◆ **Recorded information**:
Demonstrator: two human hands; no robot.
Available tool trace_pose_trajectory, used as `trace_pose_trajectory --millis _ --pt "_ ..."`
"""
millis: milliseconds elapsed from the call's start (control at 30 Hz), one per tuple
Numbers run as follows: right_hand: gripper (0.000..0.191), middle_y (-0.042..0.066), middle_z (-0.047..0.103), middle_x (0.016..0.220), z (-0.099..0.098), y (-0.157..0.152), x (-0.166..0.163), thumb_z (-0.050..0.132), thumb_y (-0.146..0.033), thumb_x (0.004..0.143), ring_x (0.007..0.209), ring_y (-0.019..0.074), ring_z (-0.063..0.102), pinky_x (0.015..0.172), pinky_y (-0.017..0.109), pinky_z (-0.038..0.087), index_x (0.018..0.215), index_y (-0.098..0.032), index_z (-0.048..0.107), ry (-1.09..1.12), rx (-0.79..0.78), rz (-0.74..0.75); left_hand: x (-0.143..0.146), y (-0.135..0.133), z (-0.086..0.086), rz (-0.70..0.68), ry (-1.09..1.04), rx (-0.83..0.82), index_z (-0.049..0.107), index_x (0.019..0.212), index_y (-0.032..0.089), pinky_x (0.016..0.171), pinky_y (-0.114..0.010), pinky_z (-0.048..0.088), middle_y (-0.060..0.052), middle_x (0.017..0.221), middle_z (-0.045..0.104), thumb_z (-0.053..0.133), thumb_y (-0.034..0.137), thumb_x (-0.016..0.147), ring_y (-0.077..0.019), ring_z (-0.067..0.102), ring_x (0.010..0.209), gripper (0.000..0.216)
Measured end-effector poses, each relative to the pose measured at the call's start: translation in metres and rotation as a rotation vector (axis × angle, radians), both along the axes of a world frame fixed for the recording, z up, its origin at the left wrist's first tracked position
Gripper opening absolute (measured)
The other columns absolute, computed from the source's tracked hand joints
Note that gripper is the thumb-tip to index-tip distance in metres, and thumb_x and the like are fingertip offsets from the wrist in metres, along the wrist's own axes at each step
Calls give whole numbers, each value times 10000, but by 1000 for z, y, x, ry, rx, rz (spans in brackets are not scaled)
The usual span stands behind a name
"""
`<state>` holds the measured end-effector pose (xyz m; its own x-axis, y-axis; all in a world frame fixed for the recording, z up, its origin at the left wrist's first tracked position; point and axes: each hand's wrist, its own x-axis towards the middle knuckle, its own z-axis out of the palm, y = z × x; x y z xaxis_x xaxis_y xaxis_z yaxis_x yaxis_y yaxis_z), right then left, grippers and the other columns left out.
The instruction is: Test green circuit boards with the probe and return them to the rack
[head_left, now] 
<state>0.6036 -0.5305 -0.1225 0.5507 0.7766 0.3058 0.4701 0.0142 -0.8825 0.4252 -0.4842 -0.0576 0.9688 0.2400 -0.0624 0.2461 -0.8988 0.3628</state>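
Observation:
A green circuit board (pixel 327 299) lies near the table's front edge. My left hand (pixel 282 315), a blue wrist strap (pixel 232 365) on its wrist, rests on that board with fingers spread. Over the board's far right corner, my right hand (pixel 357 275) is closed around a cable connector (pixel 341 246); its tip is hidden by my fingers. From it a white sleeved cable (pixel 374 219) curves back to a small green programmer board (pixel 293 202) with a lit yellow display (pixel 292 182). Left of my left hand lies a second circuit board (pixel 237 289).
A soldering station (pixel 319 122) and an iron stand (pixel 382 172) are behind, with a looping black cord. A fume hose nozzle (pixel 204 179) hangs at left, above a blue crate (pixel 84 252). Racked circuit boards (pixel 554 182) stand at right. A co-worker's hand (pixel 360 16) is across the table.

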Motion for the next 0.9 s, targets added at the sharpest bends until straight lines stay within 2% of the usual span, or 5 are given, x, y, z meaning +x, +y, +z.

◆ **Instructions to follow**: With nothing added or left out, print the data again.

◆ **Solution below**:
Demonstrator: two human hands; no robot.
Available tool trace_pose_trajectory, used as `trace_pose_trajectory --millis _ --pt "_ ..."`
"""
millis: milliseconds elapsed from the call's start (control at 30 Hz), one per tuple
Numbers run as follows: right_hand: gripper (0.000..0.191), middle_y (-0.042..0.066), middle_z (-0.047..0.103), middle_x (0.016..0.220), z (-0.099..0.098), y (-0.157..0.152), x (-0.166..0.163), thumb_z (-0.050..0.132), thumb_y (-0.146..0.033), thumb_x (0.004..0.143), ring_x (0.007..0.209), ring_y (-0.019..0.074), ring_z (-0.063..0.102), pinky_x (0.015..0.172), pinky_y (-0.017..0.109), pinky_z (-0.038..0.087), index_x (0.018..0.215), index_y (-0.098..0.032), index_z (-0.048..0.107), ry (-1.09..1.12), rx (-0.79..0.78), rz (-0.74..0.75); left_hand: x (-0.143..0.146), y (-0.135..0.133), z (-0.086..0.086), rz (-0.70..0.68), ry (-1.09..1.04), rx (-0.83..0.82), index_z (-0.049..0.107), index_x (0.019..0.212), index_y (-0.032..0.089), pinky_x (0.016..0.171), pinky_y (-0.114..0.010), pinky_z (-0.048..0.088), middle_y (-0.060..0.052), middle_x (0.017..0.221), middle_z (-0.045..0.104), thumb_z (-0.053..0.133), thumb_y (-0.034..0.137), thumb_x (-0.016..0.147), ring_y (-0.077..0.019), ring_z (-0.067..0.102), ring_x (0.010..0.209), gripper (0.000..0.216)
Measured end-effector poses, each relative to the pose measured at the call's start: translation in metres and rotation as a rotation vector (axis × angle, radians), both along the axes of a world frame fixed for the recording, z up, its origin at the left wrist's first tracked position
Gripper opening absolute (measured)
The other columns absolute, computed from the source's tracked hand joints
Note that gripper is the thumb-tip to index-tip distance in metres, and thumb_x and the like are fingertip offsets from the wrist in metres, along the wrist's own axes at each step
Calls give whole numbers, each value times 10000, but by 1000 for z, y, x, ry, rx, rz (spans in brackets are not scaled)
The usual span stands behind a name
"""
`<state>` holds the measured end-effector pose (xyz m; its own x-axis, y-axis; all in a world frame fixed for the recording, z up, its origin at the left wrist's first tracked position; point and axes: each hand's wrist, its own x-axis towards the middle knuckle, its own z-axis out of the palm, y = z × x; x y z xaxis_x xaxis_y xaxis_z yaxis_x yaxis_y yaxis_z), right then left, grippers and the other columns left out.
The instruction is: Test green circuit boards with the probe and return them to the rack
[head_left, now] 
<state>0.6036 -0.5305 -0.1225 0.5507 0.7766 0.3058 0.4701 0.0142 -0.8825 0.4252 -0.4842 -0.0576 0.9688 0.2400 -0.0624 0.2461 -0.8988 0.3628</state>
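Observation:
A green circuit board (pixel 327 299) lies near the table's front edge. My left hand (pixel 282 315), a blue wrist strap (pixel 232 365) on its wrist, rests on that board with fingers spread. Over the board's far right corner, my right hand (pixel 357 275) is closed around a cable connector (pixel 341 246); its tip is hidden by my fingers. From it a white sleeved cable (pixel 374 219) curves back to a small green programmer board (pixel 293 202) with a lit yellow display (pixel 292 182). Left of my left hand lies a second circuit board (pixel 237 289).
A soldering station (pixel 319 122) and an iron stand (pixel 382 172) are behind, with a looping black cord. A fume hose nozzle (pixel 204 179) hangs at left, above a blue crate (pixel 84 252). Racked circuit boards (pixel 554 182) stand at right. A co-worker's hand (pixel 360 16) is across the table.
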
Motion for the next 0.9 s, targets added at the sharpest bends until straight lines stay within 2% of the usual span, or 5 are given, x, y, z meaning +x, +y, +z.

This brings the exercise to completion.